• Aim of the task:
Copy, from the data below, every line that has "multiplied" in it.

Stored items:

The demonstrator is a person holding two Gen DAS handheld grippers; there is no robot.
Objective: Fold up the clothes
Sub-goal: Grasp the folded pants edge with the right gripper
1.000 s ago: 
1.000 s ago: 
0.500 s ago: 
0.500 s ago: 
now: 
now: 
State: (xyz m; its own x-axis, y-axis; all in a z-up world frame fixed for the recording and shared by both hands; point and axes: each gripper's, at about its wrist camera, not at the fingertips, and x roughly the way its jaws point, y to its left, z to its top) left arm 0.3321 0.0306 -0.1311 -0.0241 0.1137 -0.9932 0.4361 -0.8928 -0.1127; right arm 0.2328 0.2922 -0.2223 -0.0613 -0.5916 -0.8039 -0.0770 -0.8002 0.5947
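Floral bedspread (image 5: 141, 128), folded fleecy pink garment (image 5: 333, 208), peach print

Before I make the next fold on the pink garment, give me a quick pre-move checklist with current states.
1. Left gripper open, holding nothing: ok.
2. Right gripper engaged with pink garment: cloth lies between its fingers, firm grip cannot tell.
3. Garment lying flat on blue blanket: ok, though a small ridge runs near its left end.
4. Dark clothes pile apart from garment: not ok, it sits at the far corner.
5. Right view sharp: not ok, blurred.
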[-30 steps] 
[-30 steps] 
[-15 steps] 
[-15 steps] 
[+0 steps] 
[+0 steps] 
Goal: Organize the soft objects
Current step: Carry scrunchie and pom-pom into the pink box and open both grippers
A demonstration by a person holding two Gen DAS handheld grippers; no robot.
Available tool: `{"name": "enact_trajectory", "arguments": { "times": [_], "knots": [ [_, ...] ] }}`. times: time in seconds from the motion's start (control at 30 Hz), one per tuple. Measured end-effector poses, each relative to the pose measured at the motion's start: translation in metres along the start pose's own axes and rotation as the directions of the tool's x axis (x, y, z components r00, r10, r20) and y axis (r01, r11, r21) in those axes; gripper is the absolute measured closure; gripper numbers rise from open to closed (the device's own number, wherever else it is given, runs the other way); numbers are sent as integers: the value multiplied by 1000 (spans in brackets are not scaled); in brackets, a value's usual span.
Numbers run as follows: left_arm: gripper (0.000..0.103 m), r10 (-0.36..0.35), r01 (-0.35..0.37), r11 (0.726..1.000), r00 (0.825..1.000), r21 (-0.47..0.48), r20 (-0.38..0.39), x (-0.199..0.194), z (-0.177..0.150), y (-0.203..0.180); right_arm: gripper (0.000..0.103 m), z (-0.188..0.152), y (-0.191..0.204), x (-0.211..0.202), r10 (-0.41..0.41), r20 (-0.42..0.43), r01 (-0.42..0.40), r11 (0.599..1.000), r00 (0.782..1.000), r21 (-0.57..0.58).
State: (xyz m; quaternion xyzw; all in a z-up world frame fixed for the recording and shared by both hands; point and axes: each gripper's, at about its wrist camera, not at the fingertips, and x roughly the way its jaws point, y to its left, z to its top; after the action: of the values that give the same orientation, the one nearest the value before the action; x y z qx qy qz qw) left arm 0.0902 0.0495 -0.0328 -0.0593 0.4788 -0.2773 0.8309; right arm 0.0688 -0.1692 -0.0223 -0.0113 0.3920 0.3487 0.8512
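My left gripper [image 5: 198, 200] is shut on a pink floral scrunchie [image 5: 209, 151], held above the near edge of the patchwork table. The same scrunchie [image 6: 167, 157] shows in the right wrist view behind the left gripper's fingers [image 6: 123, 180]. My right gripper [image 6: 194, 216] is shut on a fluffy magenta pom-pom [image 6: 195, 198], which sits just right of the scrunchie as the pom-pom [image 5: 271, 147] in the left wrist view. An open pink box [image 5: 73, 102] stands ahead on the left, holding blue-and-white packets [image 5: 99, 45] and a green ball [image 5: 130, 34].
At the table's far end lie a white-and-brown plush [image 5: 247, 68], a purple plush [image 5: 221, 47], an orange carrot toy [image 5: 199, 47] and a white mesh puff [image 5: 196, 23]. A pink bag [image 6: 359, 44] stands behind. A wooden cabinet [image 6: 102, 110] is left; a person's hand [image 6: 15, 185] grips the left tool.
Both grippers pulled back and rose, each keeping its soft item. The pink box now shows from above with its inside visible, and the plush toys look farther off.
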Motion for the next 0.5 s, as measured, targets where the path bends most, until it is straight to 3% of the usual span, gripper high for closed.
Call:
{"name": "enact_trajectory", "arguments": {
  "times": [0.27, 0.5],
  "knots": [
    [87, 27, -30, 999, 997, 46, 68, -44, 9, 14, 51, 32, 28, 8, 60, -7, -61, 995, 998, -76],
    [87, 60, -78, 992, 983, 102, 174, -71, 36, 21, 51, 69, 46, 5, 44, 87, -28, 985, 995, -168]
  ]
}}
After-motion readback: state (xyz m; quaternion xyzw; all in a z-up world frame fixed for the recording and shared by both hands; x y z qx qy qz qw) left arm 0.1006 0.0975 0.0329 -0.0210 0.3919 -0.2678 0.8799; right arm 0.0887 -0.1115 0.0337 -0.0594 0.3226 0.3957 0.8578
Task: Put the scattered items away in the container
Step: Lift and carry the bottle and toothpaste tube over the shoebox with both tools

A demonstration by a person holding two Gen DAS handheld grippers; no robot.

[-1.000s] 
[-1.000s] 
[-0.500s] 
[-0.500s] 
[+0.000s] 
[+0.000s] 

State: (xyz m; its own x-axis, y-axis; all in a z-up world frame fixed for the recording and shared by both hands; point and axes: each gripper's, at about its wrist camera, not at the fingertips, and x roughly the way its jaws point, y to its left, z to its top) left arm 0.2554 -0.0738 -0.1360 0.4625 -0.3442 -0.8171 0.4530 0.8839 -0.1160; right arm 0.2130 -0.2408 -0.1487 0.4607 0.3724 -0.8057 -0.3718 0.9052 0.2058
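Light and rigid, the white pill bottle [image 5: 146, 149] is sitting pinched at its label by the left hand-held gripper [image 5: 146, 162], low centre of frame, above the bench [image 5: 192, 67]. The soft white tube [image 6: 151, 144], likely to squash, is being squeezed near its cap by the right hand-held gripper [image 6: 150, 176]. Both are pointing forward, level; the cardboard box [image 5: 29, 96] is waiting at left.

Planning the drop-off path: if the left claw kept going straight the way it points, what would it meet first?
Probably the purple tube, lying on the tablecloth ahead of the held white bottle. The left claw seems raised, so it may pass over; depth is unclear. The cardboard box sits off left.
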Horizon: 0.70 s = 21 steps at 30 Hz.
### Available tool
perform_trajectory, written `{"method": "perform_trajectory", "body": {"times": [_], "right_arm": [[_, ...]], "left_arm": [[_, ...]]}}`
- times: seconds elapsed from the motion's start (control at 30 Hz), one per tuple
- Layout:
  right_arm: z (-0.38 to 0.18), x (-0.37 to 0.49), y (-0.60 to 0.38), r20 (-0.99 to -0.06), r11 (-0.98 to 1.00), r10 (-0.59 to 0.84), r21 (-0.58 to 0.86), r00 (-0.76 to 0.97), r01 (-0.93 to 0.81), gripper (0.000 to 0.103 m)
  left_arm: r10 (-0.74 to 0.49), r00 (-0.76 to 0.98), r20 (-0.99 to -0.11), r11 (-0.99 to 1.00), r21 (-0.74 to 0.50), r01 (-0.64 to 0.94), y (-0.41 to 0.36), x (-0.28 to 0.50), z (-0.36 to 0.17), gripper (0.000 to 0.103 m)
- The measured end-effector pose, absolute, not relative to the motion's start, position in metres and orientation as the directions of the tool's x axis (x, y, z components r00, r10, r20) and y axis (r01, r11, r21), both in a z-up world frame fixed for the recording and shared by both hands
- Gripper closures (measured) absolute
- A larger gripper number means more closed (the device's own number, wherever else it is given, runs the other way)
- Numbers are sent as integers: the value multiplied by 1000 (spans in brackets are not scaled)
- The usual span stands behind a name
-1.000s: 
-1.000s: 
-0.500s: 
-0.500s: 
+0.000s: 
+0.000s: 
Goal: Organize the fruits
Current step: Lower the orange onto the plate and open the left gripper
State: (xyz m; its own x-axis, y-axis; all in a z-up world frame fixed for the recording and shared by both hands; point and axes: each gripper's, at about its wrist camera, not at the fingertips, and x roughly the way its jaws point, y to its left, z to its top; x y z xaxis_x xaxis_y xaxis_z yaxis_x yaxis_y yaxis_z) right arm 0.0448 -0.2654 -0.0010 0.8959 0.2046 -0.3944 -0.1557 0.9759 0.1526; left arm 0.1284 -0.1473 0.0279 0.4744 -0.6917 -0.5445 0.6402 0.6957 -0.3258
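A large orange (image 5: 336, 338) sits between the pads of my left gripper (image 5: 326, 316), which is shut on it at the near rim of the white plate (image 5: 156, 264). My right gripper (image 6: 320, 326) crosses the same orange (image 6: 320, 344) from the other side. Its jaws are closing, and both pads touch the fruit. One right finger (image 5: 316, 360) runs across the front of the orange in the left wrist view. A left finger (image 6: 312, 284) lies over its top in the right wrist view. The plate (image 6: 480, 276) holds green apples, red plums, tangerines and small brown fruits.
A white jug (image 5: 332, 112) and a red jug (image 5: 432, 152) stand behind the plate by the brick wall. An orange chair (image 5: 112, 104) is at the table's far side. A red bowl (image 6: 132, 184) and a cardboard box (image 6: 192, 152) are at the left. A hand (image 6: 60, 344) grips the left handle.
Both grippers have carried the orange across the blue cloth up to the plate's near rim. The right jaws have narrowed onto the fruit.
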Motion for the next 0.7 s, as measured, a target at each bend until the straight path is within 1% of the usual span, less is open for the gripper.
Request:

• Completed exercise:
Available tool: `{"name": "enact_trajectory", "arguments": { "times": [_], "knots": [ [_, ...] ] }}`. times: time in seconds from the motion's start (control at 30 Hz), one per tuple. Measured end-effector poses, each relative to the pose measured at the motion's start: translation in metres along the start pose's own axes and rotation as the directions of the tool's x axis (x, y, z components r00, r10, r20) and y axis (r01, r11, r21) in those axes; gripper is the absolute measured closure; gripper numbers rise from open to closed (the device's own number, wherever else it is given, runs the other way); numbers are sent as integers: the value multiplied by 1000 (spans in brackets are not scaled); in brackets, a value's usual span.
- Numbers are sent as integers: the value multiplied by 1000 (spans in brackets are not scaled)

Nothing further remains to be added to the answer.